### Action item
The whole listing is to be retyped exactly as it appears.

### Material provided

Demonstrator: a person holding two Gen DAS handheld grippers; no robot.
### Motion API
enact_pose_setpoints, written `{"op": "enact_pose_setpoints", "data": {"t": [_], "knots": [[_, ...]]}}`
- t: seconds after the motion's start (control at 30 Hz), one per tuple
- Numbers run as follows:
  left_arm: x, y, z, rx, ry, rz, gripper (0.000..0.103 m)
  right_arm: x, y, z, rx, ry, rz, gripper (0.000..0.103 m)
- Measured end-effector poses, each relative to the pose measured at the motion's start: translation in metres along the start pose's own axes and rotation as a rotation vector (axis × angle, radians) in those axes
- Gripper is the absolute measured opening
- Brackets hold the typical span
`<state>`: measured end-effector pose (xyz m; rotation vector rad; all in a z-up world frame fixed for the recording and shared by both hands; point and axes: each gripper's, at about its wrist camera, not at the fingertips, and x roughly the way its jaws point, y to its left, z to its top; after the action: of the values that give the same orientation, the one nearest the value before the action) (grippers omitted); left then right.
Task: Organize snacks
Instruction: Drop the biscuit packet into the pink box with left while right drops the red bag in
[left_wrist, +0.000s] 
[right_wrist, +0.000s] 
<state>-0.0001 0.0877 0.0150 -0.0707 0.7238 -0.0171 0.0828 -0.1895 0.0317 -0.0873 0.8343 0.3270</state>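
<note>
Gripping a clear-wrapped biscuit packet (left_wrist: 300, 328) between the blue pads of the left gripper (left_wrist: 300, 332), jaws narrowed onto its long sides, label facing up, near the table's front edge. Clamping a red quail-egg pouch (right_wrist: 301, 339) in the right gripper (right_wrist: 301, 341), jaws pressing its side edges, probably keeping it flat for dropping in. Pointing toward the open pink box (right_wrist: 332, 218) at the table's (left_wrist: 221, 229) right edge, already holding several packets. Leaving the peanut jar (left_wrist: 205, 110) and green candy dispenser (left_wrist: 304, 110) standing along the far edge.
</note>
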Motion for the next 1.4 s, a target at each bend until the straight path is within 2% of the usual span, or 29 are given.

### Your solution
Demonstrator: a person holding two Gen DAS handheld grippers; no robot.
### Motion API
enact_pose_setpoints, written `{"op": "enact_pose_setpoints", "data": {"t": [_], "knots": [[_, ...]]}}`
- t: seconds after the motion's start (control at 30 Hz), one per tuple
- Numbers run as follows:
  left_arm: x, y, z, rx, ry, rz, gripper (0.000..0.103 m)
  right_arm: x, y, z, rx, ry, rz, gripper (0.000..0.103 m)
- Measured end-effector poses, each relative to the pose measured at the motion's start: translation in metres along the start pose's own axes and rotation as a rotation vector (axis × angle, radians) in those axes
- Gripper is the absolute measured opening
- Brackets hold the typical span
`<state>`: measured end-effector pose (xyz m; rotation vector rad; all in a z-up world frame fixed for the recording and shared by both hands; point and axes: each gripper's, at about its wrist camera, not at the fingertips, and x roughly the way its jaws point, y to its left, z to its top; after the action: of the values that give the same orientation, the one nearest the value before the action) (grippers omitted); left then right.
Task: Organize snacks
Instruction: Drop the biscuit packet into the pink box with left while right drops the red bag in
[left_wrist, +0.000s] 
[right_wrist, +0.000s] 
<state>-0.0001 0.0877 0.0150 -0.0707 0.7238 -0.0171 0.0828 -0.1895 0.0317 -0.0873 0.8343 0.3270</state>
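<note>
Gripping a clear-wrapped biscuit packet (left_wrist: 300, 328) between the blue pads of the left gripper (left_wrist: 300, 332), jaws narrowed onto its long sides, label facing up, near the table's front edge. Clamping a red quail-egg pouch (right_wrist: 301, 339) in the right gripper (right_wrist: 301, 341), jaws pressing its side edges, probably keeping it flat for dropping in. Pointing toward the open pink box (right_wrist: 332, 218) at the table's (left_wrist: 221, 229) right edge, already holding several packets. Leaving the peanut jar (left_wrist: 205, 110) and green candy dispenser (left_wrist: 304, 110) standing along the far edge.
</note>
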Motion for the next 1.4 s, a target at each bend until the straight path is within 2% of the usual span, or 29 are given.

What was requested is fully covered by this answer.